* [Problem requirements] Once every line in the data that follows has been checked for the word "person", give only the number of lines that hold it.
───── Data to use ─────
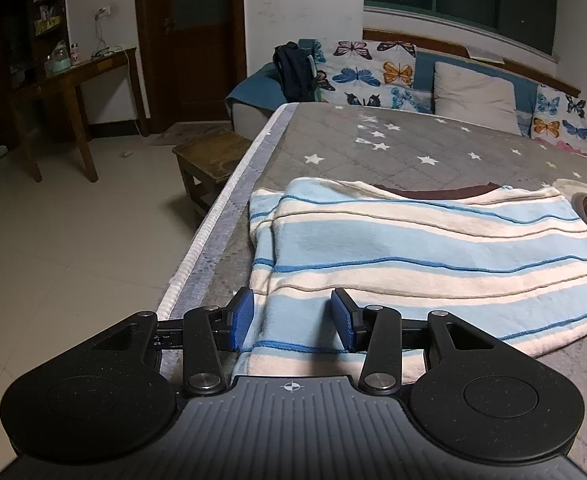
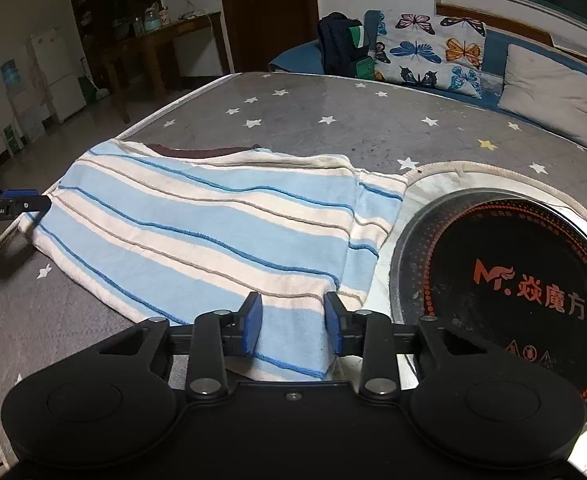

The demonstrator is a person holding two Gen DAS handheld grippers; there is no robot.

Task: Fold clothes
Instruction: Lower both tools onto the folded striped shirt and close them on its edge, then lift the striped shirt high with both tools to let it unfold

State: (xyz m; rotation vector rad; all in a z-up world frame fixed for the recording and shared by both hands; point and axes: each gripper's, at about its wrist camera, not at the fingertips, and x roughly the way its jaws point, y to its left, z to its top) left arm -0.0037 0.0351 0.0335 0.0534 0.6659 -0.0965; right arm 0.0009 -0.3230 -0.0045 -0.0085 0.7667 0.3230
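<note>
A folded blue-and-cream striped garment (image 1: 433, 248) lies on the grey star-patterned tabletop (image 1: 393, 148); it also shows in the right wrist view (image 2: 213, 232). A dark maroon cloth (image 2: 197, 151) peeks out at its far edge. My left gripper (image 1: 291, 320) is open, its blue pads on either side of the garment's near left corner. My right gripper (image 2: 292, 325) is open, its pads on either side of the garment's near right corner. The left gripper's tip shows in the right wrist view (image 2: 17, 203) at the garment's left edge.
A round black induction cooktop (image 2: 505, 296) is set in the table right of the garment. The table's left edge (image 1: 213, 232) drops to a tiled floor with a wooden stool (image 1: 209, 164). A sofa with butterfly cushions (image 1: 373, 72) stands behind.
</note>
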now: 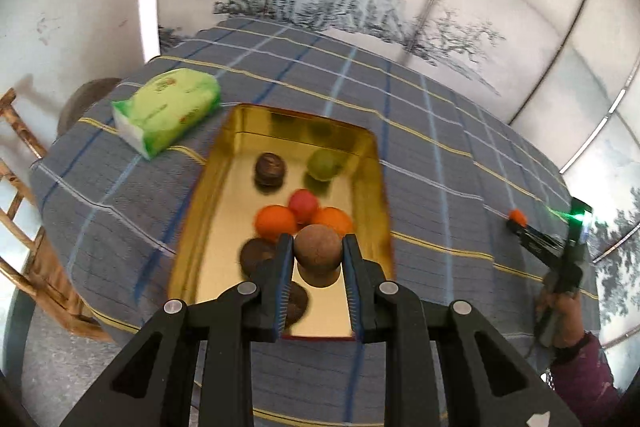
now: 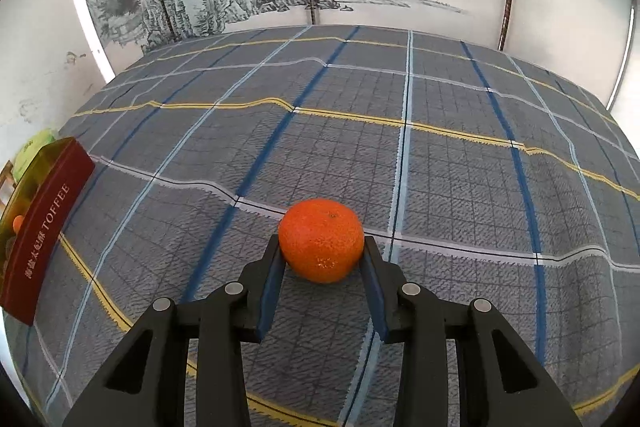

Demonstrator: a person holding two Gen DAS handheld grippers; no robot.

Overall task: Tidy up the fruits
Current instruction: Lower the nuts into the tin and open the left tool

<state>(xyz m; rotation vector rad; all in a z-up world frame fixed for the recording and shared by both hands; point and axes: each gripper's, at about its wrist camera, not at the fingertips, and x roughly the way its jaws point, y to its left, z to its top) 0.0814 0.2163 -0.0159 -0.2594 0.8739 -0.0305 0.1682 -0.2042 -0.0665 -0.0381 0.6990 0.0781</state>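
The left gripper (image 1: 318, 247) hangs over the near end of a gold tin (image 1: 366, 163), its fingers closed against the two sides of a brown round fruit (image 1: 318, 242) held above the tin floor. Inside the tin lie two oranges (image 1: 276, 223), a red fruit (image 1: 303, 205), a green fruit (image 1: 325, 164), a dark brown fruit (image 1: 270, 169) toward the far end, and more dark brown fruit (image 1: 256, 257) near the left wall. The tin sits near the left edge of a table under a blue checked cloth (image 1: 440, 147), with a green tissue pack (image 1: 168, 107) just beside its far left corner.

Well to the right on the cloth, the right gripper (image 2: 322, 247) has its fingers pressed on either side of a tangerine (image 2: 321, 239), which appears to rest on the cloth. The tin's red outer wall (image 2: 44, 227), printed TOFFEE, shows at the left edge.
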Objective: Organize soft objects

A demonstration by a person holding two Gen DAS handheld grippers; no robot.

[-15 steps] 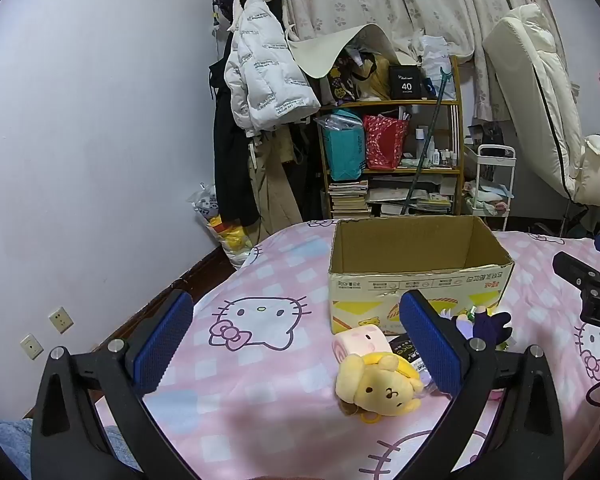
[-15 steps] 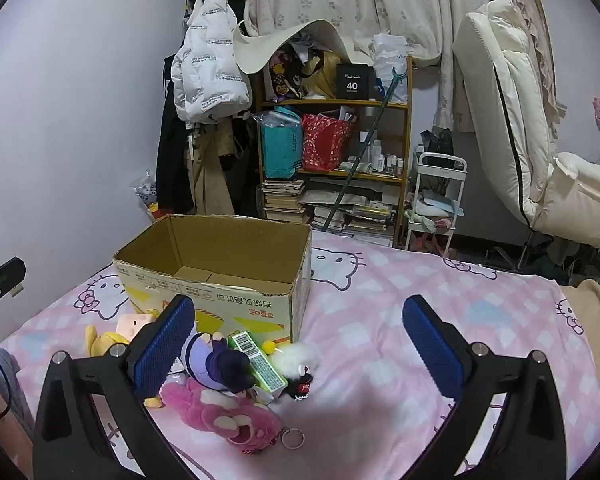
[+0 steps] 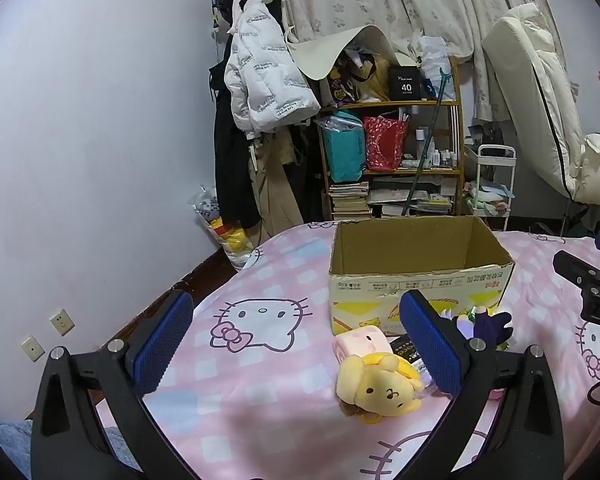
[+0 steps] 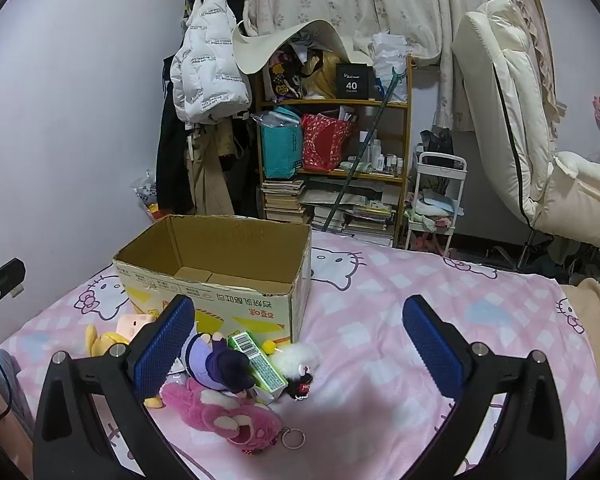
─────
* [Response for this exercise] 3